• [Exercise requirements]: Each line with the string "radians" is to be copied from the records below.
══ Records to process
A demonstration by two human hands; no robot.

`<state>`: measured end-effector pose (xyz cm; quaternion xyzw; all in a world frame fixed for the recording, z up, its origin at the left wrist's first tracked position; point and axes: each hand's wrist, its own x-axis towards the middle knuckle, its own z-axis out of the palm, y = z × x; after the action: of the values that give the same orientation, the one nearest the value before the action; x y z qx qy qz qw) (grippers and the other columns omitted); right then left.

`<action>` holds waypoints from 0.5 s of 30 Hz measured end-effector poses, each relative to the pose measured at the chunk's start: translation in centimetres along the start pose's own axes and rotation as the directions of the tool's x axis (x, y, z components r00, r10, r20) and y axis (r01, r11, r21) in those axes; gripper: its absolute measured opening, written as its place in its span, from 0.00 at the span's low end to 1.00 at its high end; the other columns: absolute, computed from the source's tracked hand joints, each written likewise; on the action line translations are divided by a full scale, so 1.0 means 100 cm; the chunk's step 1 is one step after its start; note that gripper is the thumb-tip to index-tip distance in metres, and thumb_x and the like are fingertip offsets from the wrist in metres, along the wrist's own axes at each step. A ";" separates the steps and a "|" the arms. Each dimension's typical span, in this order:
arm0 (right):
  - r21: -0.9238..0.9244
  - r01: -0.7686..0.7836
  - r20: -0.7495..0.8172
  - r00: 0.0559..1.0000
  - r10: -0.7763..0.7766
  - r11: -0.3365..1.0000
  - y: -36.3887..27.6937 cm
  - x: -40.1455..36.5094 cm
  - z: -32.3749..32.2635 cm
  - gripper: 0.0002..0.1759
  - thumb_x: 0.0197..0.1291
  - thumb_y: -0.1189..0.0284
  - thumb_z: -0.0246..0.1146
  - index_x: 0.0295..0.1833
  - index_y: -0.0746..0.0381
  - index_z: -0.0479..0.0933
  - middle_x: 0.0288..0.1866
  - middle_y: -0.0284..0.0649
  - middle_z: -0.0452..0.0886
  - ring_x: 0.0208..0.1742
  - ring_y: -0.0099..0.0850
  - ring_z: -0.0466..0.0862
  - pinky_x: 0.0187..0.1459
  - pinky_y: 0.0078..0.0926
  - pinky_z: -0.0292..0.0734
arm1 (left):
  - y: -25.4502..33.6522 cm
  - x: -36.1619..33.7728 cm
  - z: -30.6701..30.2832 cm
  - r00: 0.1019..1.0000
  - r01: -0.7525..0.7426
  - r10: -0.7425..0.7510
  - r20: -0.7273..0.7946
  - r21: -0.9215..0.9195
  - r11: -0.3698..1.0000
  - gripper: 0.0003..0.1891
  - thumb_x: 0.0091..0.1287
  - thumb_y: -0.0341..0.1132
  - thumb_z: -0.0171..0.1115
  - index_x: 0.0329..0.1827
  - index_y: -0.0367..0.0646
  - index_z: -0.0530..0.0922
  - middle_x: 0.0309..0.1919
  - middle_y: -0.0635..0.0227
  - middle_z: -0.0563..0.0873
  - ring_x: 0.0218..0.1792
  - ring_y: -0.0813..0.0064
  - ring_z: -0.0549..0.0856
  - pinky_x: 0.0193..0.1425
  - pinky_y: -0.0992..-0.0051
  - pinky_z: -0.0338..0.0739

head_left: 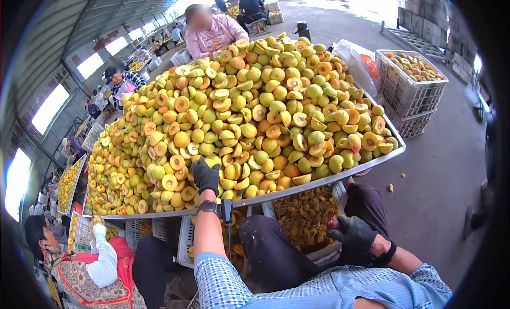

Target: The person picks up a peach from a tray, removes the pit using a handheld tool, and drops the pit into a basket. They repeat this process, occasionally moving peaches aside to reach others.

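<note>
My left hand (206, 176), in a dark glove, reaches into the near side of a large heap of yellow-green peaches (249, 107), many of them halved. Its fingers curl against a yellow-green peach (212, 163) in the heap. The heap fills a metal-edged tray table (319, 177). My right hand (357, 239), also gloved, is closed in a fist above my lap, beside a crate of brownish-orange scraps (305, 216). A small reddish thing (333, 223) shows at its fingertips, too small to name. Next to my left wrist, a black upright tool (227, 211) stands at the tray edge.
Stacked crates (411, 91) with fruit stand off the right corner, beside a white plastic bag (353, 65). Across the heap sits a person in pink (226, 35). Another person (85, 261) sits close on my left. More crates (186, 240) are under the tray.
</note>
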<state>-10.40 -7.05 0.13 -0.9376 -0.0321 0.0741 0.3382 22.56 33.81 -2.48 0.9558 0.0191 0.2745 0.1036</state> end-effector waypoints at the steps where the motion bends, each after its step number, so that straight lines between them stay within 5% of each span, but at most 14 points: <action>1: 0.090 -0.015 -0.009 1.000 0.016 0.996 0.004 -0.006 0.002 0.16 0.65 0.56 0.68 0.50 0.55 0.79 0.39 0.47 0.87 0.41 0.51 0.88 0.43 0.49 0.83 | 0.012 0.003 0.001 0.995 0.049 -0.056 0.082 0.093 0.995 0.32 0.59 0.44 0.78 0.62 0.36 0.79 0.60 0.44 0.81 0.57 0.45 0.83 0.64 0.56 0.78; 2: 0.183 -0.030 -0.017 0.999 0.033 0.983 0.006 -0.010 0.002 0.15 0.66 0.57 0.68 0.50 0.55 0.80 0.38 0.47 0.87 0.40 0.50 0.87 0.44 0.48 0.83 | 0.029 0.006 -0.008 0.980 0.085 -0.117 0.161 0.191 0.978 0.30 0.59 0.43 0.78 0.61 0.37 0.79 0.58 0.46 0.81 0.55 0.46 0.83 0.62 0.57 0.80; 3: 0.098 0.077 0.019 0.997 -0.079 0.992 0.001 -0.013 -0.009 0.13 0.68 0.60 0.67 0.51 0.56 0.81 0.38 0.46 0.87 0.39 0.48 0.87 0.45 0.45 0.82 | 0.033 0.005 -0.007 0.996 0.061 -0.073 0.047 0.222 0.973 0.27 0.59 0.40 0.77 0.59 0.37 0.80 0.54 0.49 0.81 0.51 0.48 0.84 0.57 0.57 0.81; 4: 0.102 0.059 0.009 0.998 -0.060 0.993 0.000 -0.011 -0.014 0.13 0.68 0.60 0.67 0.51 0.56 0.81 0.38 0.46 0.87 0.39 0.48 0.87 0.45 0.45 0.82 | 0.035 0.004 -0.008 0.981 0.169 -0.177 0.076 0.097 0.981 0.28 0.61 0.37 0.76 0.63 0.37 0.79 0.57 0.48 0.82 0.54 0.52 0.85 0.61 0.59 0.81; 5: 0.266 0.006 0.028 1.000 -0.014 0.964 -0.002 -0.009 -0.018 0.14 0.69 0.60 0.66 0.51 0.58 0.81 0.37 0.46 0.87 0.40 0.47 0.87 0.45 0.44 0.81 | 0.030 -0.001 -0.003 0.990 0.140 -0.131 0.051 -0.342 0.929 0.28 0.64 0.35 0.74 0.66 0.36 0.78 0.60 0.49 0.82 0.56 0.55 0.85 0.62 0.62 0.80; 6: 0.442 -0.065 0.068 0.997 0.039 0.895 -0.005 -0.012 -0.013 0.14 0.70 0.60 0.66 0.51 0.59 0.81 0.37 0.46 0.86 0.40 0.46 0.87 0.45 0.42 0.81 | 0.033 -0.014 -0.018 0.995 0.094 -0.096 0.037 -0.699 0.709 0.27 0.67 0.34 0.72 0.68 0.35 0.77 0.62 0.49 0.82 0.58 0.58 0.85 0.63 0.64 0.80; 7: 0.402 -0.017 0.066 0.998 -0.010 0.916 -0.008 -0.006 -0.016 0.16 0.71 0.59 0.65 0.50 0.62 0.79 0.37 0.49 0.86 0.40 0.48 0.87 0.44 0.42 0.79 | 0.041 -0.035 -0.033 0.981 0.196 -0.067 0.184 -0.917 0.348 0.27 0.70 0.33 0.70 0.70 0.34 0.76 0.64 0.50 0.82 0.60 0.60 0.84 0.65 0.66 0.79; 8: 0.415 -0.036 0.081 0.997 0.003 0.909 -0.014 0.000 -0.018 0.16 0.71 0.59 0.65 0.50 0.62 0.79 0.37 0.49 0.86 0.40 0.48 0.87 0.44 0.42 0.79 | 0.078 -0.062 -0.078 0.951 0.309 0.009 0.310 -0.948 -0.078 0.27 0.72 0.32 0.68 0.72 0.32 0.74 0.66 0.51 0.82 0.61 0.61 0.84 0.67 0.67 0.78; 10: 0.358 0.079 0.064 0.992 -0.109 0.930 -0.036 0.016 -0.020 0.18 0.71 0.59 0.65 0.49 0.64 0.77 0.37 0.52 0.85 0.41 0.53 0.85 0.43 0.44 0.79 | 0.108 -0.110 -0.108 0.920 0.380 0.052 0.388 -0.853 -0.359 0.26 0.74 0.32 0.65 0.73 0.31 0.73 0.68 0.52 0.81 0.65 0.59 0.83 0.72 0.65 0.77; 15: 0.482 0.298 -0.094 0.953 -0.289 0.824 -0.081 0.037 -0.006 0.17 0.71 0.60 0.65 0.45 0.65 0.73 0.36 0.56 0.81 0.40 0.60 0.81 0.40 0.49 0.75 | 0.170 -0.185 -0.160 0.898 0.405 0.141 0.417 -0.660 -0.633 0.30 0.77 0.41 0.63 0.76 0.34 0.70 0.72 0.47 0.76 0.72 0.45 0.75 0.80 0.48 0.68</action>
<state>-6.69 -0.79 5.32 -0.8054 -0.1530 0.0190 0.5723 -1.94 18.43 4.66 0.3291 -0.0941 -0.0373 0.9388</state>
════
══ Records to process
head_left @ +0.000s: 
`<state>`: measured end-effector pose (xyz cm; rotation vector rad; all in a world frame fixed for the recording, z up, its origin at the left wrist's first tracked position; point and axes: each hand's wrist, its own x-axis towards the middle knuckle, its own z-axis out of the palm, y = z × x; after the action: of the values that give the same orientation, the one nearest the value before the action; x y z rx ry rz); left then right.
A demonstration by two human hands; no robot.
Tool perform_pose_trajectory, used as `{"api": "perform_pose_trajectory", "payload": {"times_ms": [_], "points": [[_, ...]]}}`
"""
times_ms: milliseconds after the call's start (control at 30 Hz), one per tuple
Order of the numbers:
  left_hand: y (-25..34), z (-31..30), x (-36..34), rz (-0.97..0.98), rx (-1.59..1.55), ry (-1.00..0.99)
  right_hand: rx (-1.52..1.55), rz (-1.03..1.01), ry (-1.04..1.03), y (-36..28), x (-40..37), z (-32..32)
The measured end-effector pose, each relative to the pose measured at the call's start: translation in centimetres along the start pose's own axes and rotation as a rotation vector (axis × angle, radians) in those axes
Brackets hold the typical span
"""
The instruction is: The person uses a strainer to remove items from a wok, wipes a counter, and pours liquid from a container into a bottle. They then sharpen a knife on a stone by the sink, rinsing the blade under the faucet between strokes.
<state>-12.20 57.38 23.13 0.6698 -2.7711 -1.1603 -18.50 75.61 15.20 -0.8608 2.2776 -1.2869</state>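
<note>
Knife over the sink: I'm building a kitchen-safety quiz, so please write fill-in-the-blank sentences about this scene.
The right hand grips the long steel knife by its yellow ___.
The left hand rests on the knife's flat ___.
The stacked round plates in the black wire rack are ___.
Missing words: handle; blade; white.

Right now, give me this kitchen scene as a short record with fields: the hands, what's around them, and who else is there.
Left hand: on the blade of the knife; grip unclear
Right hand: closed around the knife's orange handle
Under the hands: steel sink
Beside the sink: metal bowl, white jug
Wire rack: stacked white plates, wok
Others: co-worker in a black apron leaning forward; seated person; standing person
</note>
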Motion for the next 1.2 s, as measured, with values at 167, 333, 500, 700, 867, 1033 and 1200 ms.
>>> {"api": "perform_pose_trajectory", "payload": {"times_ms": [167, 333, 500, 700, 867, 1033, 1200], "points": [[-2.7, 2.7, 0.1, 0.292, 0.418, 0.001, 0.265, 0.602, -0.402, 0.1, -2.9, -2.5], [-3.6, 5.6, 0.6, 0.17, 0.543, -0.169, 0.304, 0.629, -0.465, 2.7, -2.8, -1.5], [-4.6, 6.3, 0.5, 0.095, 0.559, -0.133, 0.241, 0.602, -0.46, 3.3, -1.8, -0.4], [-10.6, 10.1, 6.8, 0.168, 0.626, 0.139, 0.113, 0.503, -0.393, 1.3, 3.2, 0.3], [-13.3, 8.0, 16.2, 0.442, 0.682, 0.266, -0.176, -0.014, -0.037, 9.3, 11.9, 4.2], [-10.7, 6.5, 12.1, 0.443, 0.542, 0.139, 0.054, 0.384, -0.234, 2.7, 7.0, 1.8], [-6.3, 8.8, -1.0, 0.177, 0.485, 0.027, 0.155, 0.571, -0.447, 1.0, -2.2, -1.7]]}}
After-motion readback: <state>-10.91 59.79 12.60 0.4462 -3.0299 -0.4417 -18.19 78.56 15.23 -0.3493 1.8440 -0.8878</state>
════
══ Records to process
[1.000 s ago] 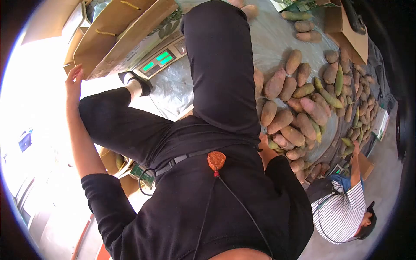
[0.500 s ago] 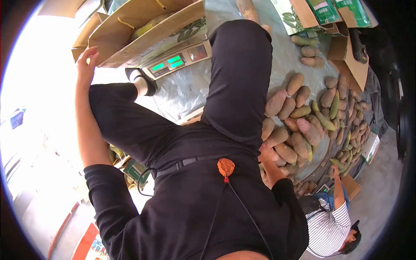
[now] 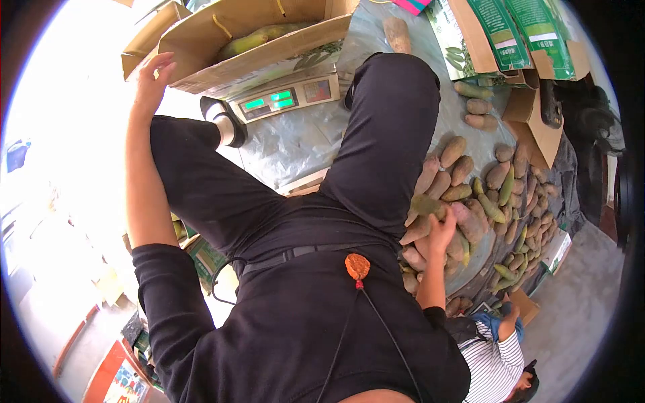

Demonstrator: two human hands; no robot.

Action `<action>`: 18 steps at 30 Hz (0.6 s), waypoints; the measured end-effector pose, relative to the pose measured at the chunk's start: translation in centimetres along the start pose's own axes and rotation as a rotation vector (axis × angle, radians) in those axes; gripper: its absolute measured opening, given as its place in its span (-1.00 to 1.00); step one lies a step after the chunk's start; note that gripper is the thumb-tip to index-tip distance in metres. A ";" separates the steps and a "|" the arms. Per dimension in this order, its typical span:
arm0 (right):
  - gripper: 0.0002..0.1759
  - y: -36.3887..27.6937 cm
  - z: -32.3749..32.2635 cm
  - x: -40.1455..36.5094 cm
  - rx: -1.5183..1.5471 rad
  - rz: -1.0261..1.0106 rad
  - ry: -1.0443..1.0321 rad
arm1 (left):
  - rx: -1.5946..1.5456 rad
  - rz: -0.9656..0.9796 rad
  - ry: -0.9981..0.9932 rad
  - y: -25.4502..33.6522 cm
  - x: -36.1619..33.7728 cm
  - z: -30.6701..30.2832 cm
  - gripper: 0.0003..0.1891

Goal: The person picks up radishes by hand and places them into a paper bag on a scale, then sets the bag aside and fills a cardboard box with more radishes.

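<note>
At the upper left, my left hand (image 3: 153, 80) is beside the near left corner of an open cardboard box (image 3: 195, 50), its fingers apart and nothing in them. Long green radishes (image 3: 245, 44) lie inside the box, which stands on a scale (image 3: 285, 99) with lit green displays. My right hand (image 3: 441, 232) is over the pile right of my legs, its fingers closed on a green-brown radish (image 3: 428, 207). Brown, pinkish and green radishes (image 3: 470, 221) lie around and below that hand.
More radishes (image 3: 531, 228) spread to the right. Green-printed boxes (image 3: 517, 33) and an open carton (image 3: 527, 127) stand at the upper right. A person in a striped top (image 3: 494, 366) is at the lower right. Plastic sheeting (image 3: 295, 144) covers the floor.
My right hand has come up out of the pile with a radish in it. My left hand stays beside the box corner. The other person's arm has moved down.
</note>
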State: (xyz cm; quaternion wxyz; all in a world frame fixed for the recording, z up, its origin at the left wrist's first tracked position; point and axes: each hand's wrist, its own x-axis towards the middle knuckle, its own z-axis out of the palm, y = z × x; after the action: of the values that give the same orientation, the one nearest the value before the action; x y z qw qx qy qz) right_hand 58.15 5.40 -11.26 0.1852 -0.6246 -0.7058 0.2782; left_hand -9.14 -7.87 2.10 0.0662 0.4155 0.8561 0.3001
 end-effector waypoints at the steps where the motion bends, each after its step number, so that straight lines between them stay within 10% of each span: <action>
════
• [Answer to the problem]:
The measured end-effector pose, each relative to the pose measured at the call's start: translation in centimetres along the start pose's own axes and rotation as a rotation vector (axis × angle, radians) in those axes
Action `<action>`: 18 steps at 30 Hz (0.6 s), waypoints; the measured end-effector pose, relative to the pose measured at the chunk's start: translation in centimetres along the start pose's own axes and rotation as a rotation vector (axis × angle, radians) in those axes; gripper: its absolute measured opening, given as its place in its span (-1.00 to 1.00); step one lies a step after the chunk's start; note that gripper is the thumb-tip to index-tip distance in metres. A ";" separates the steps and a "|" the arms. Per dimension in this order, its typical span:

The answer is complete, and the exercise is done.